* [Try it]: Type the records that follow again exactly as written, but drop the pictures.

Saved entries:
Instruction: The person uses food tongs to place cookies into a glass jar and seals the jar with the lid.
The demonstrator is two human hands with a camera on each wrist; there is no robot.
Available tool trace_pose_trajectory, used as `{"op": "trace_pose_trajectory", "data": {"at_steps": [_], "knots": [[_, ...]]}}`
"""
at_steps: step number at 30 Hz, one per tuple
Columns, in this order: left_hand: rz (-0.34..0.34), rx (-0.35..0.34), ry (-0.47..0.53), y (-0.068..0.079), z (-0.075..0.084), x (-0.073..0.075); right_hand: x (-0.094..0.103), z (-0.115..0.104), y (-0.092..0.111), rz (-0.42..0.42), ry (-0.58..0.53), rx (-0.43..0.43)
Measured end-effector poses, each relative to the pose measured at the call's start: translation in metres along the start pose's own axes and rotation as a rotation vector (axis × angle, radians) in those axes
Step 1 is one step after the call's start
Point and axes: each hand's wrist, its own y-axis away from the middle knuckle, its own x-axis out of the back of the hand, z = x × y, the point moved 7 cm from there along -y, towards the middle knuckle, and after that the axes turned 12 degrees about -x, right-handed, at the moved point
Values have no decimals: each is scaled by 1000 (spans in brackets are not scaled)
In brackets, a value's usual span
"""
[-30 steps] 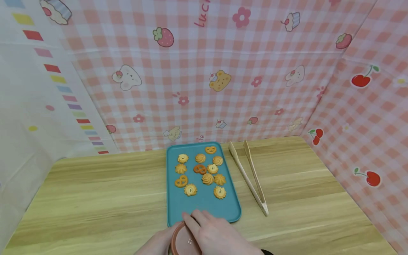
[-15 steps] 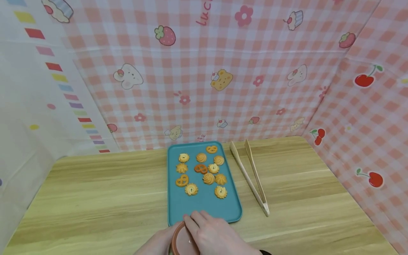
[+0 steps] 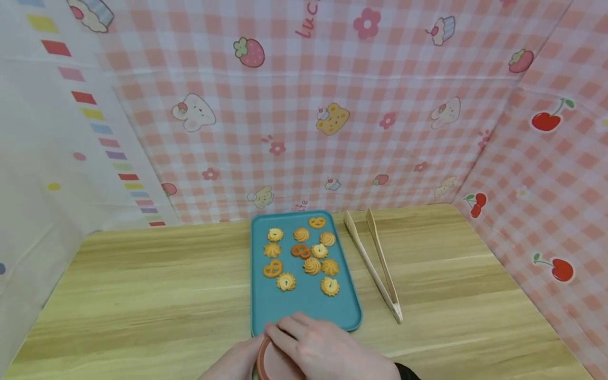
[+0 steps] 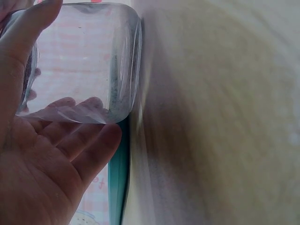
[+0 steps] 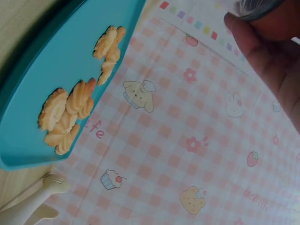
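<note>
At the bottom of the head view, a clear see-through jar with a reddish-brown round lid stands between both hands. My left hand holds the jar's side; in the left wrist view its thumb and fingers lie around the clear jar. The right hand grips the lid from above, its fingers bent over the far rim. A finger and the lid show at the corner of the right wrist view. Just beyond the hands lies a teal tray bearing several cookies and pretzels.
Light tongs lie spread on the wood-grain table, right of the tray. A pink checked cloth covers the back and the right side. White cloth hangs at the left.
The right hand's fingertips have shifted a little left along the lid's far rim, and the hand has turned slightly. My left hand stays on the jar. The head view has drifted slightly.
</note>
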Motion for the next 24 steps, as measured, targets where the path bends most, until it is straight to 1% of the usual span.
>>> {"op": "trace_pose_trajectory", "data": {"at_steps": [2,6,9,10,12,14,15,16,18,21,22,24], "knots": [[-2,-1,0,0,-1,0,-1,0,0,-11,-9,30],[0,-6,-62,-1,-2,2,-3,0,-1,-34,-34,64],[-5,17,-33,-1,-3,2,-4,-1,-1,-49,-59,83],[-7,25,-7,-1,-4,1,-5,-1,-1,-54,-66,89],[-5,23,7,-1,-4,1,-5,-2,-1,-57,-72,99],[-12,25,46,-1,-5,0,-5,-3,-1,-58,-66,102],[-13,24,33,-1,-6,0,-5,-3,-1,-54,-62,99],[-12,17,8,0,-6,0,-5,-3,-1,-48,-55,95],[-10,14,-7,1,-6,0,-3,-2,0,-31,-48,71],[0,1,-44,1,-5,0,2,1,1,11,-39,1],[1,-2,-30,1,-4,-1,4,3,2,22,-34,-30],[-1,8,30,0,-3,-3,6,5,3,34,-27,-98]]}}
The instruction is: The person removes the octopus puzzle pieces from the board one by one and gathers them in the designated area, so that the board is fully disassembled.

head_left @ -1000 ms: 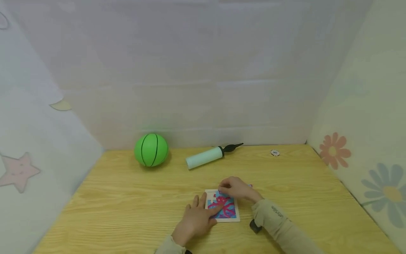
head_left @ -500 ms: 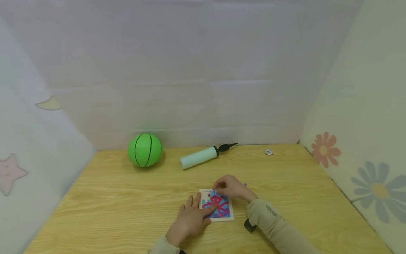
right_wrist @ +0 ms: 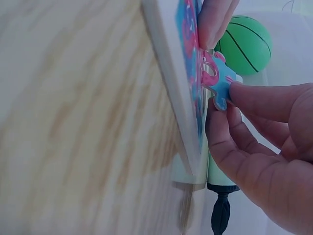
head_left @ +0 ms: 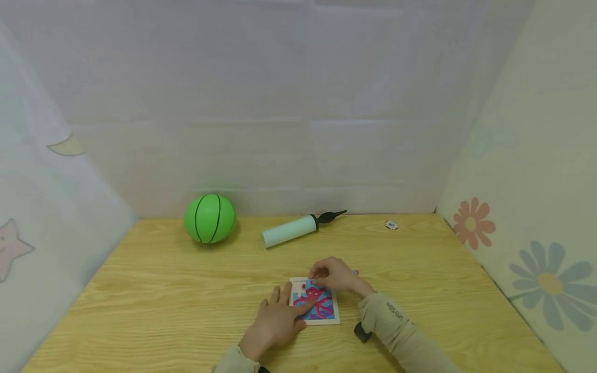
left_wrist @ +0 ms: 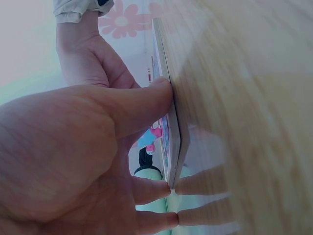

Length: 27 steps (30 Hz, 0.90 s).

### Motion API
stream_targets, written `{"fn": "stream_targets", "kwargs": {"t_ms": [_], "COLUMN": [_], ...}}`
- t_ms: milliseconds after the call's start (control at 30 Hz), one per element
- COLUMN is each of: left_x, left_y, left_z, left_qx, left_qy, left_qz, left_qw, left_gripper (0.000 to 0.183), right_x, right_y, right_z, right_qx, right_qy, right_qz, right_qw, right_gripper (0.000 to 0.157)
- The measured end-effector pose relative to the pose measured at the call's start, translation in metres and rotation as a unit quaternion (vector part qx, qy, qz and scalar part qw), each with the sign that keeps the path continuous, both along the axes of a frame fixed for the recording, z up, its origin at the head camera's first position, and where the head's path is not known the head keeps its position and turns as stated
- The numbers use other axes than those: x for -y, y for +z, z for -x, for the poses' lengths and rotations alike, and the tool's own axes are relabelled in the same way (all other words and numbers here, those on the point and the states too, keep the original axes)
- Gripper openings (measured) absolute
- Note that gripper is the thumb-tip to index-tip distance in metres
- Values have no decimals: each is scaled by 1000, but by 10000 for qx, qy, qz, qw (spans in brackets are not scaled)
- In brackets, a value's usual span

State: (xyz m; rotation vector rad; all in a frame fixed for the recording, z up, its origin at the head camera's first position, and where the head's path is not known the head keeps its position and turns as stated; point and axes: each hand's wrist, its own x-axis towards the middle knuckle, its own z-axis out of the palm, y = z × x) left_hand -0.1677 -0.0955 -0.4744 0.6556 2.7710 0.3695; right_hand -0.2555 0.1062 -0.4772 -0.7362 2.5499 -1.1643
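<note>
A small jigsaw puzzle with a pink octopus on blue lies in a white-rimmed tray (head_left: 324,322) on the table. My left hand (head_left: 278,322) rests at the tray's left side, its fingers spread and one finger across the picture. In the left wrist view its thumb (left_wrist: 159,98) touches the tray's edge. Over the tray's upper part, my right hand (head_left: 337,274) pinches a blue and pink puzzle piece (right_wrist: 222,81) between thumb and fingers. The right wrist view has that piece tilted up from the picture. Bare tray shows at the upper left corner.
A green ball (head_left: 210,218) sits at the back left of the wooden table (head_left: 163,290). Right of it lies a pale green hand pump (head_left: 289,231) with a black nozzle. A round chip (head_left: 391,225) is at the back right. Something small and pinkish (head_left: 356,272) shows behind my right wrist.
The head view has turned a little, so everything sits further left in the picture. Both hands keep nearly the same place on the puzzle, the right one still pinching the piece.
</note>
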Motion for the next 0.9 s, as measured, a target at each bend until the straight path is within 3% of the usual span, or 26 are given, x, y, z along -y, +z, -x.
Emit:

* [Response to the task]:
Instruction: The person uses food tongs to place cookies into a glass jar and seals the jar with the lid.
The demonstrator is two human hands with a camera on each wrist; there is no robot.
Available tool trace_pose_trajectory, used as `{"op": "trace_pose_trajectory", "data": {"at_steps": [_], "knots": [[_, ...]]}}`
"""
at_steps: step number at 30 Hz, one per tuple
Columns, in this order: left_hand: rz (-0.34..0.34), rx (-0.35..0.34), ry (-0.47..0.53), y (-0.068..0.079), z (-0.075..0.084), x (-0.073..0.075); right_hand: x (-0.094..0.103), z (-0.115..0.104), y (-0.092..0.111), rz (-0.42..0.42), ry (-0.58..0.53), rx (-0.43..0.43)
Measured end-effector poses, each relative to the pose measured at the call's start: translation in metres along the start pose's own axes and rotation as a rotation vector (axis × angle, radians) in those axes
Step 1 is one step after the call's start
Point and axes: each hand's wrist, its own y-axis away from the middle knuckle, its own x-axis out of the back of the hand, z = x × y, the point moved 7 cm from there along -y, towards the middle knuckle, and after that the axes turned 12 degrees about -x, right-handed, at the moved point
Values have no decimals: each is scaled by 1000 (spans in brackets are not scaled)
In brackets, a value's usual span
"""
[-30 steps] 
[-15 steps] 
[+0 steps] 
[+0 steps] 
[+0 steps] 
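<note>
At the bottom of the head view, a clear see-through jar with a reddish-brown round lid stands between both hands. My left hand holds the jar's side; in the left wrist view its thumb and fingers lie around the clear jar. The right hand grips the lid from above, its fingers bent over the far rim. A finger and the lid show at the corner of the right wrist view. Just beyond the hands lies a teal tray bearing several cookies and pretzels.
Light tongs lie spread on the wood-grain table, right of the tray. A pink checked cloth covers the back and the right side. White cloth hangs at the left.
The right hand's fingertips have shifted a little left along the lid's far rim, and the hand has turned slightly. My left hand stays on the jar. The head view has drifted slightly.
</note>
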Motion for the next 24 steps, as measured, targets where the path bends most, until it is straight to 1% of the usual span.
>>> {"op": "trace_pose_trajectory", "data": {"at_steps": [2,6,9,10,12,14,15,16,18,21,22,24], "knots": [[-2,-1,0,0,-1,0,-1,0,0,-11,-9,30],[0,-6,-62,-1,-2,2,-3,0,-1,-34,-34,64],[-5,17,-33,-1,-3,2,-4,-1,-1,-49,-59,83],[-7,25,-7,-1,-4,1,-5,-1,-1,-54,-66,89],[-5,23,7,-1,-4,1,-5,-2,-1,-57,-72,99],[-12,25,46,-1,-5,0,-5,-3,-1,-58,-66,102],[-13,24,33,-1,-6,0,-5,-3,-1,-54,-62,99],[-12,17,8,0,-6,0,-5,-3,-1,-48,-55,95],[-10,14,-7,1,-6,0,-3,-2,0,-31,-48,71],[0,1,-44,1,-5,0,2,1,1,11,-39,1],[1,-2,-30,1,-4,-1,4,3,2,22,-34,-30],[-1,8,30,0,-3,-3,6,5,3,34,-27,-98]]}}
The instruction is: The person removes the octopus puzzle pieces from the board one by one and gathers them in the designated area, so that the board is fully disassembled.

head_left @ -1000 ms: 
head_left @ -500 ms: 
right_wrist @ +0 ms: 
head_left @ +0 ms: 
left_wrist @ +0 ms: 

Length: 27 steps (30 Hz, 0.90 s).

### Motion API
stream_targets, written `{"fn": "stream_targets", "kwargs": {"t_ms": [_], "COLUMN": [_], ...}}`
- t_ms: milliseconds after the call's start (control at 30 Hz), one per element
- COLUMN is each of: left_x, left_y, left_z, left_qx, left_qy, left_qz, left_qw, left_gripper (0.000 to 0.183), right_x, right_y, right_z, right_qx, right_qy, right_qz, right_qw, right_gripper (0.000 to 0.157)
- The measured end-effector pose relative to the pose measured at the call's start, translation in metres and rotation as a unit quaternion (vector part qx, qy, qz and scalar part qw), each with the sign that keeps the path continuous, both along the axes of a frame fixed for the recording, z up, its origin at the head camera's first position, and where the head's path is not known the head keeps its position and turns as stated
- The numbers use other axes than those: x for -y, y for +z, z for -x, for the poses' lengths and rotations alike, and the tool's own axes are relabelled in the same way (all other words and numbers here, those on the point and the states too, keep the original axes)
- Gripper openings (measured) absolute
- Note that gripper is the thumb-tip to index-tip distance in metres
- Values have no decimals: each is scaled by 1000, but by 10000 for qx, qy, qz, qw (spans in brackets are not scaled)
- In brackets, a value's usual span

State: (xyz m; rotation vector rad; all in a frame fixed for the recording, z up, its origin at the head camera's first position, and where the head's path is not known the head keeps its position and turns as stated; point and axes: each hand's wrist, its own x-axis towards the middle knuckle, its own z-axis out of the palm, y = z × x) left_hand -0.1677 -0.0955 -0.4744 0.6556 2.7710 0.3695; right_hand -0.2555 0.1062 -0.4772 -0.7362 2.5499 -1.1643
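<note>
A small jigsaw puzzle with a pink octopus on blue lies in a white-rimmed tray (head_left: 324,322) on the table. My left hand (head_left: 278,322) rests at the tray's left side, its fingers spread and one finger across the picture. In the left wrist view its thumb (left_wrist: 159,98) touches the tray's edge. Over the tray's upper part, my right hand (head_left: 337,274) pinches a blue and pink puzzle piece (right_wrist: 222,81) between thumb and fingers. The right wrist view has that piece tilted up from the picture. Bare tray shows at the upper left corner.
A green ball (head_left: 210,218) sits at the back left of the wooden table (head_left: 163,290). Right of it lies a pale green hand pump (head_left: 289,231) with a black nozzle. A round chip (head_left: 391,225) is at the back right. Something small and pinkish (head_left: 356,272) shows behind my right wrist.
The head view has turned a little, so everything sits further left in the picture. Both hands keep nearly the same place on the puzzle, the right one still pinching the piece.
</note>
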Motion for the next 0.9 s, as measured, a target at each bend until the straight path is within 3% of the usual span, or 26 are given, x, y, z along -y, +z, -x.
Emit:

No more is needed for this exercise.